Stopping-off in mighty mainland Vancouver on the way home gave us the chance to spring a surprise on Simon Kaulback and his business partner Ron Oliver at their highly-acclaimed new restaurant Mamie Taylor's1, 2, 3, 4
A really tremendous place to spend the evening, or just to drop in after a tough day at the office – all the boxes are effortlessly ticked. A triumph.
(23 May 2014) I have just received a personal copy of Dissent & Union, an absorbingly-written and beautifully-produced 54-page booklet about the history and present-day ministry of the Erskine Church in Belford, a small Northumbrian village close to the border with Scotland.
Founded in 1776 as the Protestant Dissenting Meeting House, aligned with the (Presbyterian) Church of Scotland, it later turned towards the Presbyterian Church of England and is today a part of the United Reformed Church, named after Ebenezer Erskine, the renowned Presbyterian Secessionist, of whom you may also read elsewhere on this website.
This is a really fascinating story, excellently illustrated, and copies can be obtained for £6 (or £10 outside the UK) each, including postage and packing, by contacting the Church Secretary, Erskine United Reformed Church, 3 Nursery Lane, Belford NE70 7NW.

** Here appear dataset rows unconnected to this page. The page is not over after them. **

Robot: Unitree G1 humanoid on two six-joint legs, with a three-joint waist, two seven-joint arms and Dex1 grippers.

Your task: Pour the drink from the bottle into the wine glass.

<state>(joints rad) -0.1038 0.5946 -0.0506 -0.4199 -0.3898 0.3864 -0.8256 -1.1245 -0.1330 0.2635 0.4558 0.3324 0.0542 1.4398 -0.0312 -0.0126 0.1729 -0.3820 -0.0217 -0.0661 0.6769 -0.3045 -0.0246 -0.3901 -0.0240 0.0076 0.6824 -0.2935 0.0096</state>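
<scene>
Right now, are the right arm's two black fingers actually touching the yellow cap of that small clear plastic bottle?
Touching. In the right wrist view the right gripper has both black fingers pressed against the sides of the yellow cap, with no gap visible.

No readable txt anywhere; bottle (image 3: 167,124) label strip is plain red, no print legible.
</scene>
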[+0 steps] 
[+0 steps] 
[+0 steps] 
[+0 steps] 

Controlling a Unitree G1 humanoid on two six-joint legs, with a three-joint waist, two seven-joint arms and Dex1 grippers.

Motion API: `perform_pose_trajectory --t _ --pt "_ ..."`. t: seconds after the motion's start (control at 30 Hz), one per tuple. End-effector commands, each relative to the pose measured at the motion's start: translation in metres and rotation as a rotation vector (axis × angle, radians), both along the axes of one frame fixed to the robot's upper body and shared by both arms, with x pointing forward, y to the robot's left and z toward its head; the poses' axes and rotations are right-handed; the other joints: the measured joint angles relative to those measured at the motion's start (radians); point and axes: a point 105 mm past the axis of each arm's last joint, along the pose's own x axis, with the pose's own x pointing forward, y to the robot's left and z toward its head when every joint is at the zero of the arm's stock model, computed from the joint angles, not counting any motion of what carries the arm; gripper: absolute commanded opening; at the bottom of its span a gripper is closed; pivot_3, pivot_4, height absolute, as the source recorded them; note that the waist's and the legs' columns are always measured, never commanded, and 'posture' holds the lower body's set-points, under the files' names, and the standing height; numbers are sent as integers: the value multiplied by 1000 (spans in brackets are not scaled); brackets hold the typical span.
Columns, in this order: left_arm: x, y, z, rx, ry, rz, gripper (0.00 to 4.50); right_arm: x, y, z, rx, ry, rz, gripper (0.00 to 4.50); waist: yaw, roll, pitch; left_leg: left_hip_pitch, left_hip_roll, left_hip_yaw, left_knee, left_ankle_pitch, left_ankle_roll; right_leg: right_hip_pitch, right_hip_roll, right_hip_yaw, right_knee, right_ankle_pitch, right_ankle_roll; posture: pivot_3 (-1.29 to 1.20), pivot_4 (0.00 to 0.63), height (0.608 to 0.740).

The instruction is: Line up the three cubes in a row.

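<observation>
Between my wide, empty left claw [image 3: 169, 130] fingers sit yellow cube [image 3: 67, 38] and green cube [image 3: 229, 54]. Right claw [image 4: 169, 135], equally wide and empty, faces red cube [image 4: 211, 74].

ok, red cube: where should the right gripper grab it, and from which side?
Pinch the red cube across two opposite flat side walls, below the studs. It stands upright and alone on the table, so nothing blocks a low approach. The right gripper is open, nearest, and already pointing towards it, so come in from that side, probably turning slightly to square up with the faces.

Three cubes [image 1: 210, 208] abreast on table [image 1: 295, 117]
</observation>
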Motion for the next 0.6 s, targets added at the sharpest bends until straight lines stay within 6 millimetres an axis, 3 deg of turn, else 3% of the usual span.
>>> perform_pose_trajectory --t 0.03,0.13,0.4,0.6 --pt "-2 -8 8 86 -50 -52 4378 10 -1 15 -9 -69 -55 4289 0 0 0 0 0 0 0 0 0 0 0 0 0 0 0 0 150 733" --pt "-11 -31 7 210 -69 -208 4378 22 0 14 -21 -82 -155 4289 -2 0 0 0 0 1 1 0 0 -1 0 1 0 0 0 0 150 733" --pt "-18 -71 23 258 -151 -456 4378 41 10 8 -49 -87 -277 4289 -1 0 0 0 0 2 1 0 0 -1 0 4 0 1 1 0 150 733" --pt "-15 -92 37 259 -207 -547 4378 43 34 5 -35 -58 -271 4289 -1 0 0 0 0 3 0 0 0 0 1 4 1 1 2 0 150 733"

(1 Sep 2014) Aug 2014 is not only the opening centenary of the Great War, but also the 50th anniversary of my first visit to the town of Bantry, jewel of southwest Cork, at which time I was introduced to my future parents-in-law Ron and Audrey Kaulback. It is sadly also the 20th anniversary of Audrey's death at the relatively early age of 78. Characteristically, she had been dancing the Charleston at a party just the evening before. A most endearingly eccentric woman, and quite the best mother-in-law one could possibly have been blessed with. She is buried in the Abbey graveyard (overlooking Bantry harbour), where we paid an affectionate visit just a few days ago.
(28 Oct 2015) Many Scottish people (such as the Waddells) are now thought to be of Flemish origin, and a project has been initiated by the Institute of Scottish Historical Research at the University of St Andrews to investigate the extent and consequences of this.
(7 Jan 2016) As recently notified by www.scotlandspeople.gov.uk.
At the Scottish National Portrait Gallery (1 Queen St, Edinburgh EH2 1JD) the career of John, Earl of Mar, is explored 300 years after he led the Jacobite Rising in 1715. Afterwards Mar went into exile and resumed his pursuit of architectural design. The free exhibition features two beautiful drawings of his designs for country houses, as well as zoomable images of others, all held as part of the Mar and Kellie papers at National Records of Scotland (NRS). Rise & Fall: The Earl of Mar and the 1715 Jacobite Rising is on until 27 March 2016, so make haste!
(9 May 2016) Sally, our joyous and exuberant snowy-white Parson Russell with bat-like Corgi ears, and a tail that never stopped wagging, captivating all who saw her, had become much frailer recently – being a veteran of some 15 to 18 summers – and today she had to be helped gently across that Bourne from which no Hollingsworth returns. She had been an integral part of our family life for over a decade and we shall be desolate without her. She has taken two tasty chewing strips with her – one for herself and one to tease her great friend Rixon, with whom she's now reunited.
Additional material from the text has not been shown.